Translation of a morphogen gradient into a spatial pattern
Although we incorporate several improvements and refinements in our model, such as a complex propagation mechanism of the morphogen and acquisition of cell fates on the single cell level in 2D, this model also has limitations. We establish a simple and robust model which focuses on 2D mapping of epithelial-like tissue. The 3D aspect of the developing neural plate is realized by intercalation and implicit treatment of cell division via probabilities, rather than by explicit inclusion. Furthermore, our model is approximative in that it treats all cells as having fixed positions with identical sizes. Group motion of cell clusters and cell adhesion are likewise only implicitly modeled. The implication of Wnt content dependent apoptosis is hypothetical and direct experimental evidence for such a mechanism should be provided in the future. Also, the characteristics of the Wnt-dependent signaling cascades including its internal, Axin-dependent negative feedback regulation could be included in future versions of the model. The described extensions, however, would vastly increase model complexity as well as parameter space, requiring highly accurate and reliable experimental efforts to parametrize, outside the scope of the current study.

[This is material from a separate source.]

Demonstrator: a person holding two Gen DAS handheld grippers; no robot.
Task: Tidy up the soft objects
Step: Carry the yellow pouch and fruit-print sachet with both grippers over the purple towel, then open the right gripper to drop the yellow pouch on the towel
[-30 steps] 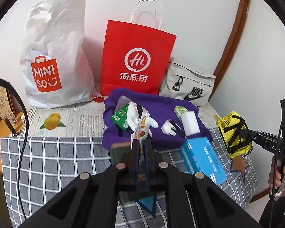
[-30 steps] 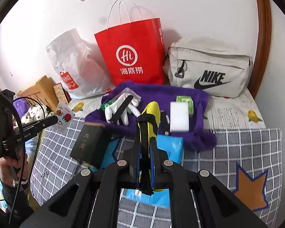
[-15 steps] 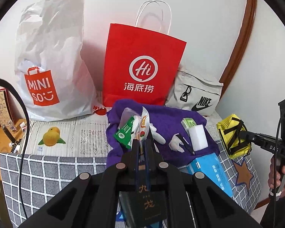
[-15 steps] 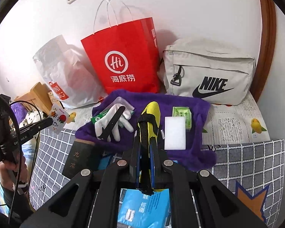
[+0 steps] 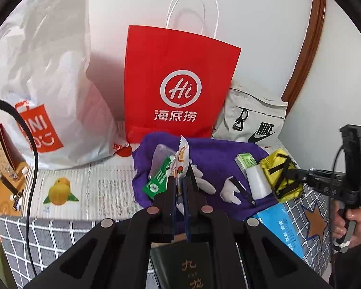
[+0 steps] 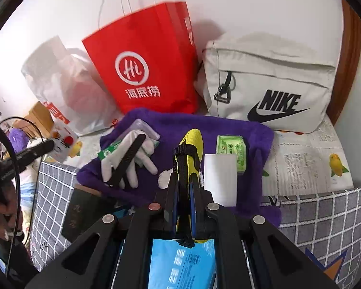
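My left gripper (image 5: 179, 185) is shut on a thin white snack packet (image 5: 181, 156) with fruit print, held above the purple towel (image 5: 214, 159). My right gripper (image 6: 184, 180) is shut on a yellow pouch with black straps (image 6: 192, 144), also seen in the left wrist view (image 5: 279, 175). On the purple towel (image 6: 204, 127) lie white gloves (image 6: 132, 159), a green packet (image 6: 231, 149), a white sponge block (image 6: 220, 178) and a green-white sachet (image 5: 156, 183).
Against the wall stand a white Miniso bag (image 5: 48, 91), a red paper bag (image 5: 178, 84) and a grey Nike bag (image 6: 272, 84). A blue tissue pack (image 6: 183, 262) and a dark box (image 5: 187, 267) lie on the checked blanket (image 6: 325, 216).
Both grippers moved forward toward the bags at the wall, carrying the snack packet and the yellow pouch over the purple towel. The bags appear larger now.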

In a straightforward implementation of morphogen transport in 2D with an expanding tissue domain, both transport mechanisms diffusion and cytoneme-based transport are able to establish stable 1D concentration gradients (Fig 1) . These 1D graphs, however, hide the underlying strong intermingling of cell fates in a sheet of cells. Looking at the discrete 2D tissue representation, we do not observe sharp boundaries between neighboring tissue regions even to the point that regions are difficult to distinguish (cf Fig 1). Our model assumes that morphogen is deposited in the tissue by cytonemes which are assigned experimentally validated distributions of lengths and angles . Based on the experimental evidence for cell migration  and Wnt concentration dependent cell clustering (Fig 2), we incorporate a Wnt concentration dependent directed cell sorting mechanism into our model framework (cf. Fig 8). Even weak directed migration of cells considerably improves the cohesiveness of patterning for both modes of transport (Fig 3). Following the formation of the Wnt morphogen gradient, we find that a sorting mechanism is essential for patterning and pattern maintenance to counteract the single-cell stochasticity that is introduced by the dynamical intercalation and expansion of the cell sheet. A cell-sorting based mechanism is crucial to establish patterning in a variety of other systems, including the Shh morphogenetic field, which specifies the cellular fate of spinal cord neurons in zebrafish .
The field in which the tissue is modeled consists of precomputed non-overlapping potential cell positions (“fixed irregular lattice sites”). To initialize a simulation one margin of the field is filled with non-dividing morphogen producing cells (here shown in green), as well as morphogen receiving cells (shown in blue) with no initial morphogen concentration. After initialization (up to) four processes are sequentially executed for one timestep. In the signaling step morphogen is deposited from the producing into the receiving cells, either by diffusive transport or by direct cell to cell contacts via cytonemes, also some morphogen decays here in the recipient cells. Insertion drives the tissue growth and consists of two causes which cause the same effect, namely cell division and intercalation from overlying and underlying cell sheets. Here, if an insertion occurs at one cell, a path to the nearest empty cell position is determined and all cells are subsequently moved along this path, the emerging empty spot is than filled by a cell with its properties chosen randomly from all cells with similar distance to the producing cells. Apoptosis can be induced if the Wnt concentration of a single cell differs strongly from its neighbors, this process is only activated in the last third of the simulation and only the 130 cells with the strongest discrepancy of Wnt contents to neighbors are removed and replaced similarly to insertion. Migration models nearest neighbor interactions by a random swapping of positions of nearest neighbor cells. Directed migration can be introduced if the swapping probabilities are changed so that gradient enhancing swaps become more likely.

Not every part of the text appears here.